On nous informe que désormais un(e) étudiant.e. qui ne se présente pas au CLES sera passible d’une majoration de 20 à sa prochaine inscription, afin de le « responsabiliser ».  Nous demandons si l’etudiant.e. munit d’un certificat sera sanctionné.e. On nous répond que sauf excuse valable, – appendicite par exemple- l’étudiant devra payer 20€ même si celui-ci dispose d’un certificat – pour maux de tête par exemple -. Une professeure ajoute que   » 20€  ne représentent que 2 paquets de cigarettes… ». Nous rappelons que pour nombre d’étudiant.e.s étant dans la précarité, cette somme reste conséquente…

De plus,  le document vient de nous être donné.
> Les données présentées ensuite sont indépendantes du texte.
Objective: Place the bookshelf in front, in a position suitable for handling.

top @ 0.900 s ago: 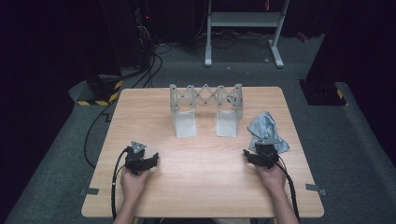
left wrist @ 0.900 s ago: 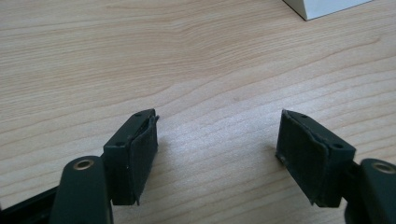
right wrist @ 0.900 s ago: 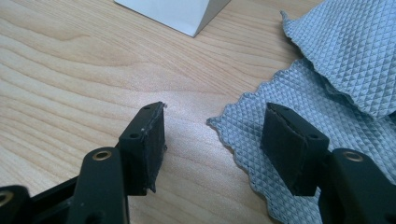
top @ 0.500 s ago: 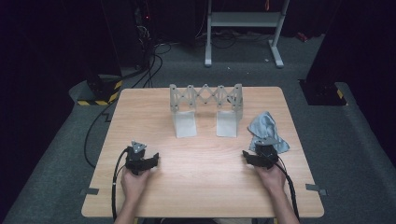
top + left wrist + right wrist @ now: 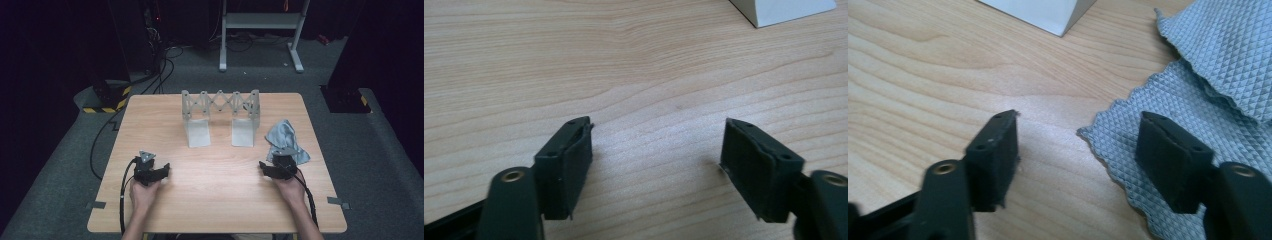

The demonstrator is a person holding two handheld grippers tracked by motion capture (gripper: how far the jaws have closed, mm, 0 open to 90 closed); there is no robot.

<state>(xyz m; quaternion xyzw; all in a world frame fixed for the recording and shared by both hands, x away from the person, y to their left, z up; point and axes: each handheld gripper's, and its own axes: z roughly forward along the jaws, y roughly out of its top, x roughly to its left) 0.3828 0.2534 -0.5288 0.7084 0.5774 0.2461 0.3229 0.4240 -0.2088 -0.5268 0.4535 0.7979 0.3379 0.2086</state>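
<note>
A crumpled grey cloth lies on the right side of the wooden table. My right gripper rests low on the table just at the cloth's near edge. In the right gripper view its jaws stand open, and a corner of the cloth reaches in beside the right-hand jaw without being pinched. My left gripper sits on the table's left side, far from the cloth. Its jaws are open over bare wood.
A white scissor-lattice rack stands at the table's far middle on two white wedge feet. A corner of a foot shows ahead of the left gripper, and a foot's corner ahead of the right. Cables trail off the left edge.
</note>
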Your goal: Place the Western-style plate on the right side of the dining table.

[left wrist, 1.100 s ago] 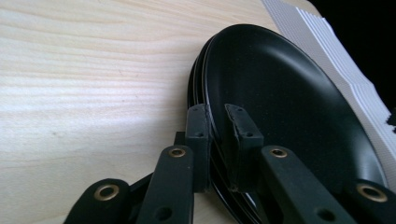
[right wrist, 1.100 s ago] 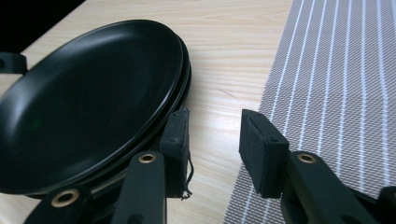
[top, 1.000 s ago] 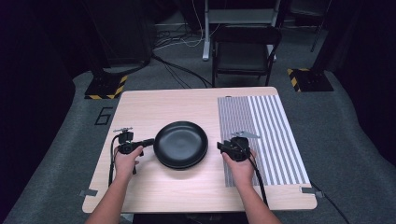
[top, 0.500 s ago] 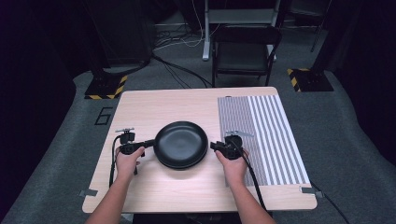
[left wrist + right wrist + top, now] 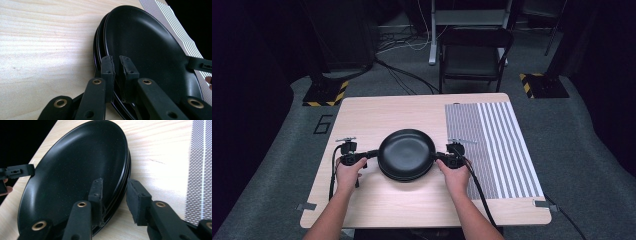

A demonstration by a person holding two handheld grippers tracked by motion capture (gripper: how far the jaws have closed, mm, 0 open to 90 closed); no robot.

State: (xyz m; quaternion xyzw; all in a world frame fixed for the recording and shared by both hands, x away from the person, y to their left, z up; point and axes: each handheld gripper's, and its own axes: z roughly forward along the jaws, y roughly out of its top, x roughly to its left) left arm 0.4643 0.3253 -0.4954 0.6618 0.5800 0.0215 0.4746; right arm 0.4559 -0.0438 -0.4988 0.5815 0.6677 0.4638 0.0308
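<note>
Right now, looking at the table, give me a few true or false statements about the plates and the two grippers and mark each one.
1. The black plates lie stacked on the wooden table. True.
2. The left gripper is shut on the stack's rim. True.
3. The right gripper hangs far from the plates. False: its jaws straddle the opposite rim, one above the plates and one outside, and have just been closing.
4. The plates lie on the striped mat. False: they lie on bare wood beside it.
</note>
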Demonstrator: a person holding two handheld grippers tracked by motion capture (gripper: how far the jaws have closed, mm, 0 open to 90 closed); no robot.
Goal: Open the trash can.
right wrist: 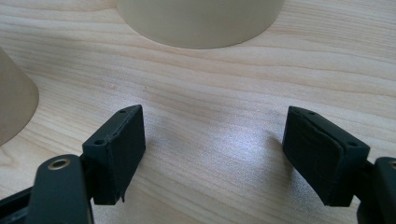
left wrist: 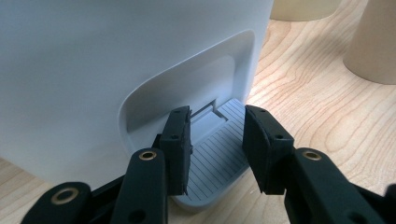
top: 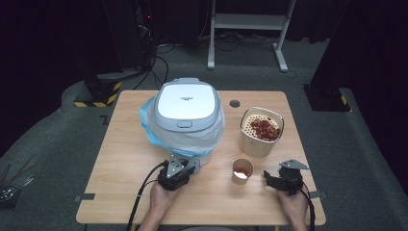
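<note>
The white bin stands near the middle of the bench, lid closed, with a blue liner bag bunched out around its rim; at the bin's near foot a grey ribbed pedal juts from a recess in the front wall and rests low over the wood. The left gripper sits right at the bin's base, its 2 jaws drawn in to a narrow gap astride the pedal; the left jaw lies close against the pedal's edge, though whether either pad truly presses on it I cannot tell. To the right of the bin, well apart from it, stands a cream container holding red pieces on a perforated insert; nearer the person than that container, and right of the bin's foot, is a small paper cup. The right gripper lies on the far side of the cup from the bin, low over bare wood; its jaws are spread wide with nothing between them.
</note>
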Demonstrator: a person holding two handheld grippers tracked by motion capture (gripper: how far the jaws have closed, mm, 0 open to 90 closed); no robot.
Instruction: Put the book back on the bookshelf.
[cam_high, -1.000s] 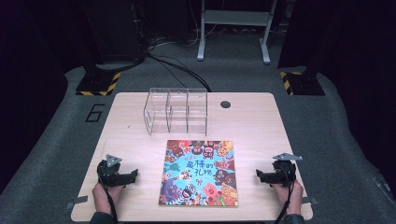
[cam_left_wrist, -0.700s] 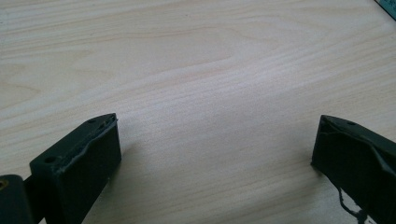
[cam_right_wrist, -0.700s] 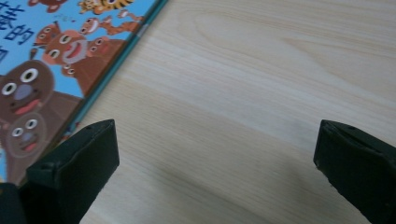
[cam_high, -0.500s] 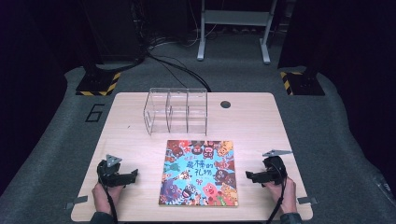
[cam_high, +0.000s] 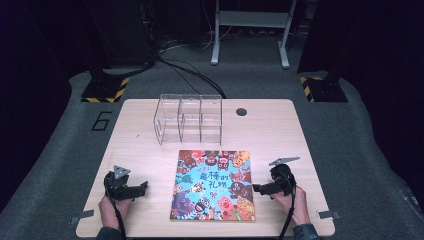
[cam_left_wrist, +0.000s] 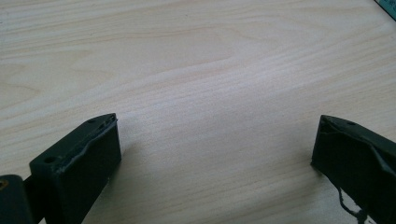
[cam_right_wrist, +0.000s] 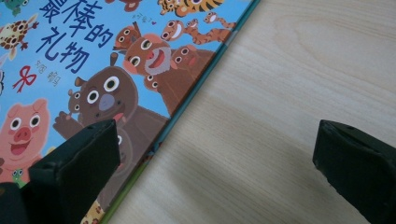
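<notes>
On the pale wooden table (cam_high: 270, 130) a thin, stiff, slick picture book (cam_high: 212, 185) is lying flat at the near middle, best pinched at its right edge, which the spread right gripper (cam_high: 257, 188) is straddling, while the left gripper (cam_high: 142, 187) is sitting spread, well apart.

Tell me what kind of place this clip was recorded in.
Probably a lab or studio set up for recording, not a home: a lone wooden table on grey carpet with a painted number 6, dark surroundings, stand bases edged in hazard stripes, and loose cables across the floor.
</notes>
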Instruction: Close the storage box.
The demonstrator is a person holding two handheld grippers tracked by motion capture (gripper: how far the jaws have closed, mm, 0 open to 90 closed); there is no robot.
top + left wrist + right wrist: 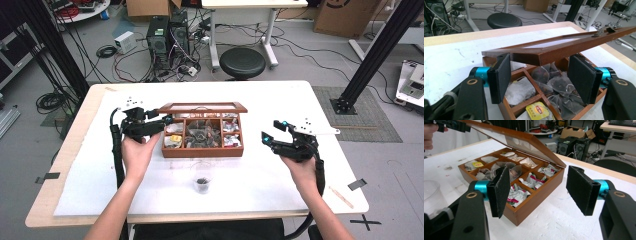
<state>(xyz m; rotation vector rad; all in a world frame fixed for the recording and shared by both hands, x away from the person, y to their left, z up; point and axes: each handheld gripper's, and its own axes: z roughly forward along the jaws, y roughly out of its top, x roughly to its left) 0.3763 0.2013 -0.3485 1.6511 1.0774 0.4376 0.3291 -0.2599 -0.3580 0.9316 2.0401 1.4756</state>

Nous ne pouvons donc pas voter un document remis en main propre le jour même.

3 abstentions ( 3 CGT et indépendant.e.s)

7. Information du directeur.

Mr Hirschi nous explique que l’université sera désormais nommé  » Université polytechnique des Hauts de France « , qu’elle sera divisée en 2 pôles dont un pôle réservé aux humanités et que le but de celui ci est de revaloriser en premier l’humanité, et de placer  » l’humain d’abord ». L’enjeu de cette  » Université polytechnique des Hauts de France  » est de rendre attractif ce cite  » ne pas aller a Valenciennes parce que c’est a proximité mais venir à Valenciennes car c’est renommé « . Mr Hirschi dit que le projet suit une logique de mise en concurrence des universités notamment celle d’Amiens. Et qu’il est donc indispensable à la survie de l’université de valenciennes. Le président de la FLLASH nous dit également que ce projet fut rapide et nécessaire du fait de la proximité qu’entretenait la présidence de l’UVHC avec le ministère de l’éducation nationale et de l’enseignement supérieur du dernier quinquennat. Plusieurs professeur.e.s sont sceptiques, notamment par rapport aux groupes de travail. Ils invoquent un manque de transparence.